§ Exercise goal: The entire set of lines below should be copied exactly.

___ Records shown

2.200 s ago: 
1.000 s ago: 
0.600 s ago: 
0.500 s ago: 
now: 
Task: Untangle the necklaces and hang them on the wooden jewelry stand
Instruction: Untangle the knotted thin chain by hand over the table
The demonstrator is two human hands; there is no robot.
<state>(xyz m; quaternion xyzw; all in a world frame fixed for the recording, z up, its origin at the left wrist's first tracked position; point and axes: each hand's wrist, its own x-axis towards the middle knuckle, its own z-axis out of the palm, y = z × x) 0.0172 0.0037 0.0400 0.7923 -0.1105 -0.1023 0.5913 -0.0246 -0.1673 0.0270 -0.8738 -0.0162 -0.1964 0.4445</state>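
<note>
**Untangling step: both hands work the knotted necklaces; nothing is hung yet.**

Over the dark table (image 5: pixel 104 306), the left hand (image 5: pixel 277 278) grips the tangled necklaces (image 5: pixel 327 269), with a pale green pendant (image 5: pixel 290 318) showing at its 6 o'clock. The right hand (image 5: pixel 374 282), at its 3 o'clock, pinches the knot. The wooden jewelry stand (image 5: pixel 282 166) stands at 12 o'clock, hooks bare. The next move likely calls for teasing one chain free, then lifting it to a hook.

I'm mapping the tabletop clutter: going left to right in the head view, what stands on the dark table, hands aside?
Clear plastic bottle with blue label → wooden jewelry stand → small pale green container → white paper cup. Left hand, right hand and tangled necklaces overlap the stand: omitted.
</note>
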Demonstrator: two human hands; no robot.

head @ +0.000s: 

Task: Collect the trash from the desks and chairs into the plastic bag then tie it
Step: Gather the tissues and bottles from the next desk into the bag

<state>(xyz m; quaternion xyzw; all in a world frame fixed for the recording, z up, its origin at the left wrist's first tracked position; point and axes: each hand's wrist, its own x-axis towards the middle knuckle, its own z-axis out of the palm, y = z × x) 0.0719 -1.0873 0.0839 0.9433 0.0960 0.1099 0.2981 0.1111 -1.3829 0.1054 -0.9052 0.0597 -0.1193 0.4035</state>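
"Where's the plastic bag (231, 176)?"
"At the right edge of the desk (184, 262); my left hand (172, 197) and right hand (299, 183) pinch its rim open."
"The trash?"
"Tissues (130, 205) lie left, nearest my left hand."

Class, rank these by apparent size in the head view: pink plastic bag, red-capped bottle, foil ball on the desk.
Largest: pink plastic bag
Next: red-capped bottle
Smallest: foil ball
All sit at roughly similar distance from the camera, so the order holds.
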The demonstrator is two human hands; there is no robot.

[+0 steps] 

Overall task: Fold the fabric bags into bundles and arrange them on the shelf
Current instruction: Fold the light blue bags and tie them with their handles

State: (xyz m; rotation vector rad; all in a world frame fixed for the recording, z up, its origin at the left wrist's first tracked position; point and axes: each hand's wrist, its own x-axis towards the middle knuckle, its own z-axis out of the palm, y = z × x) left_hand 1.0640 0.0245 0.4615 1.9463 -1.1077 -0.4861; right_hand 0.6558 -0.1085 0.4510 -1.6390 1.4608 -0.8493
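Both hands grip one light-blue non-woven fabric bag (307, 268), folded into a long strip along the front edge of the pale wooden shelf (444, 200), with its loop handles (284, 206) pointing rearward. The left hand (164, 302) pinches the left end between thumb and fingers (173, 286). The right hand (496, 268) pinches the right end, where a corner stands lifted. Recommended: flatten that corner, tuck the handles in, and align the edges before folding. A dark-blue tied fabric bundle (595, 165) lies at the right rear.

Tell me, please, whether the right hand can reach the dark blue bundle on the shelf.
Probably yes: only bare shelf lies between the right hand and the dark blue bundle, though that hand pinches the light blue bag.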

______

§ Response to the exercise:
2.200 s ago: 
1.000 s ago: 
0.600 s ago: 
0.500 s ago: 
now: 
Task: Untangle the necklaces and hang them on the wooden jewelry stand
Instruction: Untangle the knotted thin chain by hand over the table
The demonstrator is two human hands; there is no robot.
<state>(xyz m; quaternion xyzw; all in a world frame fixed for the recording, z up, its origin at the left wrist's first tracked position; point and axes: each hand's wrist, its own x-axis towards the middle knuckle, its own z-axis out of the palm, y = z × x) 0.0172 0.0037 0.0400 0.7923 -0.1105 -0.1023 0.5913 -0.0246 -0.1673 0.0270 -0.8738 -0.0162 -0.1964 0.4445</state>
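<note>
**Untangling step: both hands work the knotted necklaces; nothing is hung yet.**

Over the dark table (image 5: pixel 104 306), the left hand (image 5: pixel 277 278) grips the tangled necklaces (image 5: pixel 327 269), with a pale green pendant (image 5: pixel 290 318) showing at its 6 o'clock. The right hand (image 5: pixel 374 282), at its 3 o'clock, pinches the knot. The wooden jewelry stand (image 5: pixel 282 166) stands at 12 o'clock, hooks bare. The next move likely calls for teasing one chain free, then lifting it to a hook.

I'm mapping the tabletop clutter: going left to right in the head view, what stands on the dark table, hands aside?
Clear plastic bottle with blue label → wooden jewelry stand → small pale green container → white paper cup. Left hand, right hand and tangled necklaces overlap the stand: omitted.
</note>
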Demonstrator: two human hands; no robot.

head @ +0.000s: 

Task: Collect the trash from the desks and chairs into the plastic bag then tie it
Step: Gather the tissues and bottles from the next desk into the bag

<state>(xyz m; quaternion xyzw; all in a world frame fixed for the recording, z up, its origin at the left wrist's first tracked position; point and axes: each hand's wrist, its own x-axis towards the middle knuckle, its own z-axis out of the palm, y = z × x) 0.0719 -1.0873 0.0839 0.9433 0.0960 0.1099 0.2981 0.1111 -1.3829 0.1054 -0.9052 0.0597 -0.1193 0.4035</state>
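"Where's the plastic bag (231, 176)?"
"At the right edge of the desk (184, 262); my left hand (172, 197) and right hand (299, 183) pinch its rim open."
"The trash?"
"Tissues (130, 205) lie left, nearest my left hand."

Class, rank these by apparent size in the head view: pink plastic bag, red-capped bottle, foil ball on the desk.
Largest: pink plastic bag
Next: red-capped bottle
Smallest: foil ball
All sit at roughly similar distance from the camera, so the order holds.
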The demonstrator is two human hands; there is no robot.

[+0 steps] 

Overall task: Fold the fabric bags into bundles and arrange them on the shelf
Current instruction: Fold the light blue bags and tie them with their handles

State: (xyz m; rotation vector rad; all in a world frame fixed for the recording, z up, its origin at the left wrist's first tracked position; point and axes: each hand's wrist, its own x-axis towards the middle knuckle, its own z-axis out of the palm, y = z × x) left_hand 1.0640 0.0245 0.4615 1.9463 -1.1077 -0.4861; right_hand 0.6558 -0.1085 0.4510 -1.6390 1.4608 -0.8493
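Both hands grip one light-blue non-woven fabric bag (307, 268), folded into a long strip along the front edge of the pale wooden shelf (444, 200), with its loop handles (284, 206) pointing rearward. The left hand (164, 302) pinches the left end between thumb and fingers (173, 286). The right hand (496, 268) pinches the right end, where a corner stands lifted. Recommended: flatten that corner, tuck the handles in, and align the edges before folding. A dark-blue tied fabric bundle (595, 165) lies at the right rear.

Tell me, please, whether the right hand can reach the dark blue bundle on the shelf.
Probably yes: only bare shelf lies between the right hand and the dark blue bundle, though that hand pinches the light blue bag.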

What has been written completes the answer.